A esmerdelhação de tudo

Existem muitas maneiras de ficar triste, mas só há uma maneira de se sentir bem, que é parar de correr atrás da felicidade.
— Edith Wharton

Quando fiz faculdade de informática (a profissão do futuro!), nos últimos dois semestres do curso precisei escolher qual caminho seguir: software básico ou aplicativos. Era o meio dos anos 1990 e “app” significava outra coisa. Na versão do século passado, significava fazer programas que iam rodar em grandes ou pequenas corporações para controlar fluxo de caixa, relacionamento com clientes ou até mesmo o processamento de multas das estradas (um projeto real que acabei participando anos depois). “Aplicativos” era o caminho que a maioria dos alunos seguia porque afinal de contas o curso da PUC-Rio era “voltado ao mercado de trabalho”. Eu mesmo optei por esta trilha, mas com algumas semanas acabei mudando, acho que porque não gostei do orientador. Já o software básico era para fazer coisas… básicas, no sentido muitas vezes de ser a base onde os tais dos aplicativos vão rodar em cima, como o Windows ou o iOS. Mas naquela época também significava coisas como o Photoshop ou até jogos — que foi o que acabei fazendo, um jogo de aventura em texto.

Lembrei dessa história quando vi a notícia de que vazou que o Google paga US$ 19 bilhões por ano à Apple para que seu buscador seja a opção padrão em iPhones e no Safari. A cifra bilionária (se a gente for pensar… para que a Apple não faça nada) mostra o quanto este é um mercado valioso. 72% do faturamento total da Alphabet acontece na caixa de busca, o que significa que a empresa dá um pouco mais de 10% deste valor para a Apple, a dona de mais da metade do mercado de mobáil nos EUA, o mais lucrativo do planeta.

O problema é que não é só a Apple que recebe esse pixzinho. A Mozilla, mantenedora do navegador Firefox (do qual sou usuário) recebe entre 400 e 450 milhões de dólares por ano para fazer a mesma coisa. Sem esse tipo de dinheiro — venha ele do Google, do Bing ou do Yahoo! — a Mozilla não teria como seguir mantendo o navegador, já que ao contrário dos seus concorrentes, ela não monetiza o produto diretamente.

Monopólio nunca é bom. O Google fatura mais, por isso gasta mais dinheiro em pesquisa, desenvolvimento e infraestrutura. O produto final para o consumidor fica melhor do que a concorrência. Quem já tentou usar o Bing sabe do que estou falando.

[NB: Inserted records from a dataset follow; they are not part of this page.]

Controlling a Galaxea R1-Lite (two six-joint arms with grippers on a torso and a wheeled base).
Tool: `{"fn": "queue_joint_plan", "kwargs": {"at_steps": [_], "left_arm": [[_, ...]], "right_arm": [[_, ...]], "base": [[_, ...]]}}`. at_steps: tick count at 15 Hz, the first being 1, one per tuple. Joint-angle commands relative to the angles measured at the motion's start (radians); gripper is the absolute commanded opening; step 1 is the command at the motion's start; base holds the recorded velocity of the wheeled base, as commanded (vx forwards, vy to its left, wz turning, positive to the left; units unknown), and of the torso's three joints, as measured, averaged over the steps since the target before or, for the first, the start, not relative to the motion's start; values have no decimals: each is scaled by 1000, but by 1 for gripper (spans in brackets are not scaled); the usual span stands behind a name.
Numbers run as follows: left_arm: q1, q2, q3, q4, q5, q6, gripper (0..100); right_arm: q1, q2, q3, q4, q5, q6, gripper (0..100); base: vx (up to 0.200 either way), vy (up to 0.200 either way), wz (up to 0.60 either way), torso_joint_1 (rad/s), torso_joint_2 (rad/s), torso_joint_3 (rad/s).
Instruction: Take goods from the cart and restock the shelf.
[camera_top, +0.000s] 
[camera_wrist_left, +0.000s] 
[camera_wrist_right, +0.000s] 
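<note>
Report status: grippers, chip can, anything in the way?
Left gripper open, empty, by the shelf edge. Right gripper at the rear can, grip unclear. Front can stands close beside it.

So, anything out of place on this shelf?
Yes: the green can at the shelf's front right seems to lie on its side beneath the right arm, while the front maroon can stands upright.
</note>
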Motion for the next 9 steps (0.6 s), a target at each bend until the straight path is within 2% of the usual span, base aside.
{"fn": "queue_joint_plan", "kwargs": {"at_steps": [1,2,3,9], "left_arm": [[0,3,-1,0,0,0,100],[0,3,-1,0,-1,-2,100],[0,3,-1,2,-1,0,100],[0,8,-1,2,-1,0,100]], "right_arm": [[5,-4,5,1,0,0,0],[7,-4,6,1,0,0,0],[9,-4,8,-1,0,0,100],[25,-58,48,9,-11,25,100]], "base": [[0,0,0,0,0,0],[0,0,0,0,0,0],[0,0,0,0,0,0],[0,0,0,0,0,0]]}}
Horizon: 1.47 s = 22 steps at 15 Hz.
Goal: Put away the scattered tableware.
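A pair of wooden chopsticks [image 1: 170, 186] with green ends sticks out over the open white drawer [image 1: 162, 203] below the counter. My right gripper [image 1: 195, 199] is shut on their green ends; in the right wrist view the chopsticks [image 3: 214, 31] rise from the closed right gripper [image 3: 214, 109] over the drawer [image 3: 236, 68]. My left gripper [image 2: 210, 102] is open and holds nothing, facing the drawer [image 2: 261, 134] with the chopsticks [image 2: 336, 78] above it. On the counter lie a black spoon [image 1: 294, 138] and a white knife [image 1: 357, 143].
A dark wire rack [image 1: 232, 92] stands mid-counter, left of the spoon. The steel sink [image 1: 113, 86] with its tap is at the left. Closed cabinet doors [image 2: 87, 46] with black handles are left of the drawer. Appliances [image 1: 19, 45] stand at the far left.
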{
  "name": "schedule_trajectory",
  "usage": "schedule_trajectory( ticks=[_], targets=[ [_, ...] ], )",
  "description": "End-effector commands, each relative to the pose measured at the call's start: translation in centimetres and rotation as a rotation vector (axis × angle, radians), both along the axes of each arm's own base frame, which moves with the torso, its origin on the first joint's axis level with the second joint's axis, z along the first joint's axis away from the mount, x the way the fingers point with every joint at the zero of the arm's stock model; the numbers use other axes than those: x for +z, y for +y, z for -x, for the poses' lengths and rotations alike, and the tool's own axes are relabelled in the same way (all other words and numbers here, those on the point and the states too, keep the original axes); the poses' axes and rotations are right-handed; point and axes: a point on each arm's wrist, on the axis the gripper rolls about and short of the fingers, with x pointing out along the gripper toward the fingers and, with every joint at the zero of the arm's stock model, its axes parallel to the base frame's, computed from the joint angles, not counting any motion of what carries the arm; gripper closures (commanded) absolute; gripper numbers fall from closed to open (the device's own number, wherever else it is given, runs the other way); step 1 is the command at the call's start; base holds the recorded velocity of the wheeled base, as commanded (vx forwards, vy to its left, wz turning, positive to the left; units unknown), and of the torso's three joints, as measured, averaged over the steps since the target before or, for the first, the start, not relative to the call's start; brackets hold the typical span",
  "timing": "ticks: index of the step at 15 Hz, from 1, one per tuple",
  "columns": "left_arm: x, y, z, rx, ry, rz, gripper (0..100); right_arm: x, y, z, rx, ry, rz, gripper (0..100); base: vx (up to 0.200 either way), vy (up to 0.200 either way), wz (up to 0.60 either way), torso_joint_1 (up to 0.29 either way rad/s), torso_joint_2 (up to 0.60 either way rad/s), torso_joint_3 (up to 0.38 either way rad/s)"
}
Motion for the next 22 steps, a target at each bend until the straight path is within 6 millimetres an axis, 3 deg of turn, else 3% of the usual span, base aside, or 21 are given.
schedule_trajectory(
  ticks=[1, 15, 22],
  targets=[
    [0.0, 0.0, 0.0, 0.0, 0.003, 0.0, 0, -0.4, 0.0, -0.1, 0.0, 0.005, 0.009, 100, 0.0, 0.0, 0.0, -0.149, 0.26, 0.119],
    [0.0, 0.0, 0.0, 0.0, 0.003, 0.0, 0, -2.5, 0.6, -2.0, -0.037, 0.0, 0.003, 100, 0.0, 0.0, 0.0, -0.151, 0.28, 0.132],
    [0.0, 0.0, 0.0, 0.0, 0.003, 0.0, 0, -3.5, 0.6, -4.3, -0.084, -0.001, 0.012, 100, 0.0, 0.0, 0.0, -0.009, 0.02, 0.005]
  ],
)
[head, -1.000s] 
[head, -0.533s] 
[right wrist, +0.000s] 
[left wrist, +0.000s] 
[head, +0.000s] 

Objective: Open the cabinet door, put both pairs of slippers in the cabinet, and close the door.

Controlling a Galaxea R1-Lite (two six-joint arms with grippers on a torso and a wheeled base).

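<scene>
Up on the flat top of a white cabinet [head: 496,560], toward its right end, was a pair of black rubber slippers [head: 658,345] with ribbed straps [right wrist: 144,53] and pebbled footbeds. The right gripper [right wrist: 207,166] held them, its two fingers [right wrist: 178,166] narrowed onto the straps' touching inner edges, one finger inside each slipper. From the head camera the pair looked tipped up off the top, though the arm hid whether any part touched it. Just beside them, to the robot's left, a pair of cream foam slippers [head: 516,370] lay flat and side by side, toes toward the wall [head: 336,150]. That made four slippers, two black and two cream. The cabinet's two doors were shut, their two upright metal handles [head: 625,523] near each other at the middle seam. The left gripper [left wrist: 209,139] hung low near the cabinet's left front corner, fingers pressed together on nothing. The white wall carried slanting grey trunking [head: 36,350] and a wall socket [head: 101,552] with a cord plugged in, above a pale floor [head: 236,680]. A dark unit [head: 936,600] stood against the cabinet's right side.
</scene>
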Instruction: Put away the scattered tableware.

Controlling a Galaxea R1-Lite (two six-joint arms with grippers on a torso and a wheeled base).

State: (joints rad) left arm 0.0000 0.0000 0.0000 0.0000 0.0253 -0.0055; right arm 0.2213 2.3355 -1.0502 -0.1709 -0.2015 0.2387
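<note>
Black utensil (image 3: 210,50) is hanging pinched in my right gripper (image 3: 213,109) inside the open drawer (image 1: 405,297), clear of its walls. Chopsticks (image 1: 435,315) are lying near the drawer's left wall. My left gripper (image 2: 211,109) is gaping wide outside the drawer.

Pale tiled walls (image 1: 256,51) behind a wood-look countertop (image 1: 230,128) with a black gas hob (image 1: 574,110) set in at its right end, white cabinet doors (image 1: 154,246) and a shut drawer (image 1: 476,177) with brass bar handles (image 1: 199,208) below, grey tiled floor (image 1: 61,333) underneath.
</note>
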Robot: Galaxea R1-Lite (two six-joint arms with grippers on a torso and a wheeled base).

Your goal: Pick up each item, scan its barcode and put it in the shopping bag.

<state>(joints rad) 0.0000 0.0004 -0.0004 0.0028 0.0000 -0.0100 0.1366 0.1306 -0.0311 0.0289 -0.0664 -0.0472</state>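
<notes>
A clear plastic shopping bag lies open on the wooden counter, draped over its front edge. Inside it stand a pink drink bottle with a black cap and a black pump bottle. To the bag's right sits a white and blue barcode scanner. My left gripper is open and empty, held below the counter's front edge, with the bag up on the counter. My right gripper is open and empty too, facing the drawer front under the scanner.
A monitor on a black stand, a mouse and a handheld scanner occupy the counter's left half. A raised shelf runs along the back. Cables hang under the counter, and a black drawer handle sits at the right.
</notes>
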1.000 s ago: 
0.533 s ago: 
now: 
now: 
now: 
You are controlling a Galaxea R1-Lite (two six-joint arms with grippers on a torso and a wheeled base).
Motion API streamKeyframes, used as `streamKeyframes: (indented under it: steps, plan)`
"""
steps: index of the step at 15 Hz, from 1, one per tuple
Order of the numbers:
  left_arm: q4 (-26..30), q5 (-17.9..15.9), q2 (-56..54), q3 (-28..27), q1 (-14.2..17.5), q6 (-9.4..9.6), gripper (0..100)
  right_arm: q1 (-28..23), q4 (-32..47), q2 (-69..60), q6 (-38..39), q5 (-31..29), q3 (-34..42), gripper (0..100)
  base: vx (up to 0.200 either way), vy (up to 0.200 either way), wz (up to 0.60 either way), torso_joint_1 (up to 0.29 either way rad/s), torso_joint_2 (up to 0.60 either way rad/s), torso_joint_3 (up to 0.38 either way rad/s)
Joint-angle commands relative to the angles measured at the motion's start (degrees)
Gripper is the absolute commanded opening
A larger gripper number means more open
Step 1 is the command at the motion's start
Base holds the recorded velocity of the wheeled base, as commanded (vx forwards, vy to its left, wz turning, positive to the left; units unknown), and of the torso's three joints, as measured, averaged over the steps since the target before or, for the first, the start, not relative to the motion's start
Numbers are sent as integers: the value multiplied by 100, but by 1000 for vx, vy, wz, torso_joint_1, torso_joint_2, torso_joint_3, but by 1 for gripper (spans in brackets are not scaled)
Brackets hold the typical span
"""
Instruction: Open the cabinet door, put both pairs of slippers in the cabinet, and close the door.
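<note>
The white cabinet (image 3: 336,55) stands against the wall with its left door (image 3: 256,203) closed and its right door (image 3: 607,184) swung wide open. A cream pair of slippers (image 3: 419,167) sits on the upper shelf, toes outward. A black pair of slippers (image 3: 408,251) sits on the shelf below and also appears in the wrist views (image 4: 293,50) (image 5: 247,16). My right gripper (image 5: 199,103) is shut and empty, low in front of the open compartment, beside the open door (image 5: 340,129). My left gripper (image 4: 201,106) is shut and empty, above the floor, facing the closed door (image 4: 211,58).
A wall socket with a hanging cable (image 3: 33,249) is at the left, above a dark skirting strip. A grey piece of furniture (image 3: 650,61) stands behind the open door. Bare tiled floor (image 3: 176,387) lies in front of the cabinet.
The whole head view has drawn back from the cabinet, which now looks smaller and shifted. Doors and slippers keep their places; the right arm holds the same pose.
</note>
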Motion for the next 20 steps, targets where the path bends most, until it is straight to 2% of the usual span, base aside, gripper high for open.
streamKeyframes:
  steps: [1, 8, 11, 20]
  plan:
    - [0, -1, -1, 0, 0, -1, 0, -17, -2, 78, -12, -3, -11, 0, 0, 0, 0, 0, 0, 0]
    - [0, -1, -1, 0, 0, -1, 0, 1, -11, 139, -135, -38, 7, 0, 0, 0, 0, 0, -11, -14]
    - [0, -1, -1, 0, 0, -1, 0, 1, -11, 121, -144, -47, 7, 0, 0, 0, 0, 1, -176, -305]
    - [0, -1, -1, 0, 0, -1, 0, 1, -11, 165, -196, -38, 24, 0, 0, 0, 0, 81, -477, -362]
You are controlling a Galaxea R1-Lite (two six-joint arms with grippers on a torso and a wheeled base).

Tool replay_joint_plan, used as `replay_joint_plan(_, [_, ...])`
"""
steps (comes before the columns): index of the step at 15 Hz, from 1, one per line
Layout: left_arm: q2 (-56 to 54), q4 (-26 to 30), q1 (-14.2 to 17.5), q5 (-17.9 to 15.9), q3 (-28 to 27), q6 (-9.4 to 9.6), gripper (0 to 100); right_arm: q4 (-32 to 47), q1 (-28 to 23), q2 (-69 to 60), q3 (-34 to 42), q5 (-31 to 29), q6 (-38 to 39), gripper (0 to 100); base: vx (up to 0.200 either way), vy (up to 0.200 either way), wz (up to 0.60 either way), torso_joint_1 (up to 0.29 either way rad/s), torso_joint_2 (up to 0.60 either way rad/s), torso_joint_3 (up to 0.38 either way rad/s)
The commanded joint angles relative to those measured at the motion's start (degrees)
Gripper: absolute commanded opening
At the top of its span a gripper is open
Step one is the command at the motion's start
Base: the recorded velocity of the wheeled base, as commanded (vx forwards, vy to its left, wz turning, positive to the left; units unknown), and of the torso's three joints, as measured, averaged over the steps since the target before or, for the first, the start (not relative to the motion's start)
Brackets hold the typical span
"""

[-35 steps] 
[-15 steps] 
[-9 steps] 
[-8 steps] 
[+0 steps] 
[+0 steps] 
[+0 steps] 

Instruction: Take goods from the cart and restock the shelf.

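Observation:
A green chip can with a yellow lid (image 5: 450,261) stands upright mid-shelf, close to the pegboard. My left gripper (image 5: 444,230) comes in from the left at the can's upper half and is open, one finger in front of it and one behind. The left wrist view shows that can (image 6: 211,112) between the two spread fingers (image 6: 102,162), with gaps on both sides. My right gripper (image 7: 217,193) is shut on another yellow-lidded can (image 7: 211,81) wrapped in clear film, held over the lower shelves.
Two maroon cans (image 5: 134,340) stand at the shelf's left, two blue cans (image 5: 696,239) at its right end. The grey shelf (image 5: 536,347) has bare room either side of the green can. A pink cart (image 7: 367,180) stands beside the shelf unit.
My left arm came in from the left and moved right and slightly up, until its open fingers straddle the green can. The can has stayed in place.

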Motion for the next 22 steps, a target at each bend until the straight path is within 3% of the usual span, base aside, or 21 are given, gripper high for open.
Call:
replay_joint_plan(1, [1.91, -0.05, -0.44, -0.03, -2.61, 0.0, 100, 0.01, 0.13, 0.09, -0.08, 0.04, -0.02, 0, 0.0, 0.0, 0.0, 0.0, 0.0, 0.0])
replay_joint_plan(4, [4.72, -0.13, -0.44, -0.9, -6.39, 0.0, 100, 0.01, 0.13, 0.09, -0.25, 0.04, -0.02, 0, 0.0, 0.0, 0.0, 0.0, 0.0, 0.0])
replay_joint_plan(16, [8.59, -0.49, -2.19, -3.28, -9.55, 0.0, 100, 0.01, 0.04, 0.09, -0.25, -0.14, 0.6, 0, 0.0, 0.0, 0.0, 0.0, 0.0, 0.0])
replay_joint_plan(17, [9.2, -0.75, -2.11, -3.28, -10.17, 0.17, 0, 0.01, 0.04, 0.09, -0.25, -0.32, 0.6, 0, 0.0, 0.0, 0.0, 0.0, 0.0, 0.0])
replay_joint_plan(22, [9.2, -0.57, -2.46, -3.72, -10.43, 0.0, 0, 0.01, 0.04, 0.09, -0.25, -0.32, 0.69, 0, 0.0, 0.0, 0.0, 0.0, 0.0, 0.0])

Até que vem ela. A esmerdelhação — em inglês enshittification — expressão cunhada pelo meu ídolo Cory Doctorow, mas que pelo menos lá na Ilha do Governador existe já tem tempo em português. Esmerdalhar é o destino de toda grande plataforma, nem precisa ser digital. Uma vez destruída a concorrência, podemos mudar o acordo, piorando o serviço para quem usa na ponta, mas também para quem tem a plataforma como parte do seu negócio. É o que fez a Amazon, o TikTok (segundo o artigo do Doctorow), Uber, AirBnB, iFood e até o famigerado Oxxo.